**WHAT NEEDS TO BE DONE**
All lines in the entries below that hold "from" make up the answer.

☆ ☆ ☆ ☆ ☆

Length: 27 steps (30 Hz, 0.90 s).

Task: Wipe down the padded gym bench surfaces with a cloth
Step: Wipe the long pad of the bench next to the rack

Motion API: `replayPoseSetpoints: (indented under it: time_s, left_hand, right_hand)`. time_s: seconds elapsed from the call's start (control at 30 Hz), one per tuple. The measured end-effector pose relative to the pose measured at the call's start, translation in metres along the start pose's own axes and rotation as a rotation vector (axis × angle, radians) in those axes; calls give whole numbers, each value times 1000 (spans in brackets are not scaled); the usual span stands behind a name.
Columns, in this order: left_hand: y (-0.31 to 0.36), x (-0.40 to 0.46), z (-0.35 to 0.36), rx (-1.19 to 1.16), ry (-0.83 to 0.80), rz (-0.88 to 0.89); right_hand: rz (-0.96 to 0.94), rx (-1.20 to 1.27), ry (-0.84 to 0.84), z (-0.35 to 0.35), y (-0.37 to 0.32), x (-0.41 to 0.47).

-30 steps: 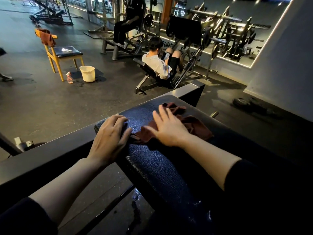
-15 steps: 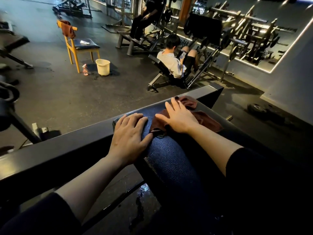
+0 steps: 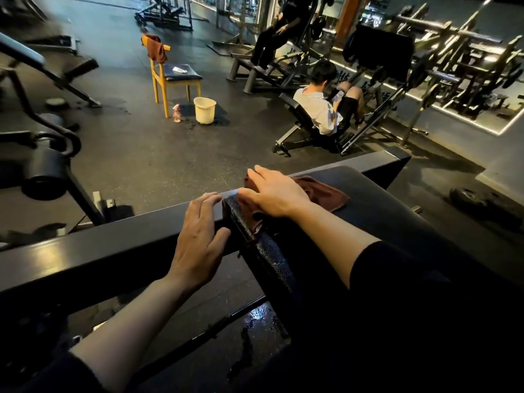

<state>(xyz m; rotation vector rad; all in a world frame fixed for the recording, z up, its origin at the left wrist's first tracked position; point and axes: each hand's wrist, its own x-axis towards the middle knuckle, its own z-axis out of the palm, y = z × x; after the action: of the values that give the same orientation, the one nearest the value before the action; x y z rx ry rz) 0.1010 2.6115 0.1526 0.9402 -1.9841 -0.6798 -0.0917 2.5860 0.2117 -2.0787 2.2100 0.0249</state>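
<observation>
The right hand [image 3: 273, 194] lay flat on the reddish-brown cloth [image 3: 326, 194], fingers straight and close together, pressing it onto the padded bench surface [image 3: 397, 222] at the pad's upper left corner, where part of the cloth draped over the pad's left edge. The left hand [image 3: 200, 236] rested on the steel frame bar [image 3: 85, 251] just left of the pad, fingers straight and slightly apart, its thumb touching the pad's side; it held nothing. In my judgement the chief risk was the cloth sliding off the left edge of the pad, since only flat pressure secured it and nothing gripped it. A stroke carried further left could also pass over the joint between pad and bar, leaving the textured side wall unwiped. The floor below the pad showed a wet sheen, so a footing slip was possible. Well beyond the pad stood a wooden chair [image 3: 170, 78], a pale bucket [image 3: 204, 110] and a spray bottle [image 3: 176, 114], out of reach for re-wetting. No brand or label was legible; pale characters on the far mirror base could not be read.
</observation>
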Motion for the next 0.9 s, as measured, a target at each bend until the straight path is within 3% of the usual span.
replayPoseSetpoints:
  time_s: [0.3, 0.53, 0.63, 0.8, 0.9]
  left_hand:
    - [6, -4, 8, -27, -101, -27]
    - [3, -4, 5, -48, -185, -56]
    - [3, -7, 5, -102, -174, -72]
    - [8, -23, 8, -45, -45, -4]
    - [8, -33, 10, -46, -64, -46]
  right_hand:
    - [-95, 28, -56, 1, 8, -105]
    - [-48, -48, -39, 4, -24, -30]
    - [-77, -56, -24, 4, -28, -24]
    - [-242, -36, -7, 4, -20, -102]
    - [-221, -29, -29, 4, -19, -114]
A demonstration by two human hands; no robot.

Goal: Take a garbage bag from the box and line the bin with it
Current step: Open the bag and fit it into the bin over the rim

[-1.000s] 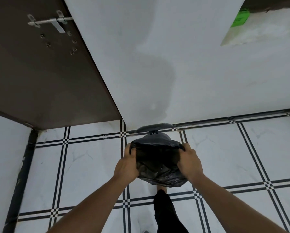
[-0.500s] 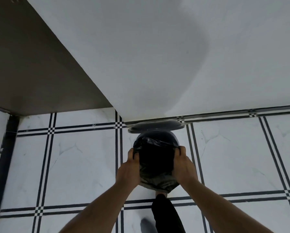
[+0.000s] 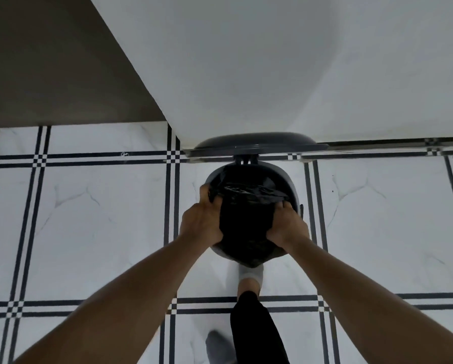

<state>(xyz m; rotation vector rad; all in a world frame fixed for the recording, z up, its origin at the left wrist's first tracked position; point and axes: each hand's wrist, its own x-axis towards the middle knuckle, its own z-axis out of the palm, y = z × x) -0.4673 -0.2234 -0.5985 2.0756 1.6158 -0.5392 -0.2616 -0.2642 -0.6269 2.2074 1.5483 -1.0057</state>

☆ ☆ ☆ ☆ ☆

**FINISHED TASK**
Motion API: `replayPoseSetpoints: (indented under it: time_s, left_hand, right_hand)`. time_s: seconds elapsed from the call's start (control at 30 Hz), one per tuple. The measured end-effector pose relative to the pose measured at the call's start, translation in metres along the start pose's own axes and rotation as a rotation vector (axis × angle, radians) in those axes; calls give whole numbers, each value times 1000 (spans in brackets are not scaled); the usual span stands behind a name.
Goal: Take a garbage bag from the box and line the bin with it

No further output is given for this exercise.